As of 2002, the number of males completing or attending highest level of schooling in the region was 1,893 while it was 2,216 females. The percentage of literate males was 48.10 and the percentage of literate females was 28.00. A fraction of 52.70 males had no education, while the corresponding number for females was 69.20. The fraction of males completing secondary school stood at 1.40 and the fraction of males completing more than secondary was 001. The corresponding numbers for females was 1.10 and 000 respectively.
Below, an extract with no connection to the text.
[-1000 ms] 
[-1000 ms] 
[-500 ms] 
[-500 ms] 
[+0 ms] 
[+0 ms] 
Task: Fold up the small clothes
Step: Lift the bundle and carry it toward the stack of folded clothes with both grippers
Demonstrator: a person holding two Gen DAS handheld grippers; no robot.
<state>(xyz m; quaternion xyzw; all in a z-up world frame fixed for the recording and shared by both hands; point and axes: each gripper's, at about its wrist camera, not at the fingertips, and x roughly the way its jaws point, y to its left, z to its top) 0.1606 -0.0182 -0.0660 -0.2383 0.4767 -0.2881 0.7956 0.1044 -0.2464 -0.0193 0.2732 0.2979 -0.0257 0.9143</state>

As of 2002, the number of people engaged in Professional/technical/managerial activities was 7.80 per cent, Clerical was 4.80 per cent, Sales and services was 20.70 per cent, Skilled Manual was 12.90 per cent, Unskilled Manual was 2.00 per cent, Domestic Service was 33.40 per cent and Agriculture was 18.40 per cent. The total number of employed men was 1,327 and the total number of employed women was 1,458. The number of men who were paid their total earnings in cash was 67.70 per cent, in kind was 6.10 and in both was 15.90. The number of women who were paid their total earnings in cash was 84.40 per cent, in kind was 4.50 per cent and in both was 1.30 per cent.

==Districts==
The region also includes the following districts: Afabet District, Dahlak District, Ghelalo District, Foro District, Ghinda District, Karura District, Massawa District, Nakfa District and She'eb District. Eritrea has a one party national Assembly governed by People's Front for Democracy and Justice (PFDJ) (originally Eritrean Liberation Front), an authoritarian government. From the time of independence since 30 May 1991, the country has been continuing with a transitional government elected during the elections in April 1993. The scheduled elections in 2001 has been postponed indefinitely. The regional and local elections are conducted on a periodic basis on a restricted framework. All men and women of any ethnic or religious background are eligible to vote. No parties or groups other than PFDJ are allowed to contest and the elections are presided by representatives from PDFJ. Policy decisions should be centered around the party mandate and opposition and dissenters have been imprisoned.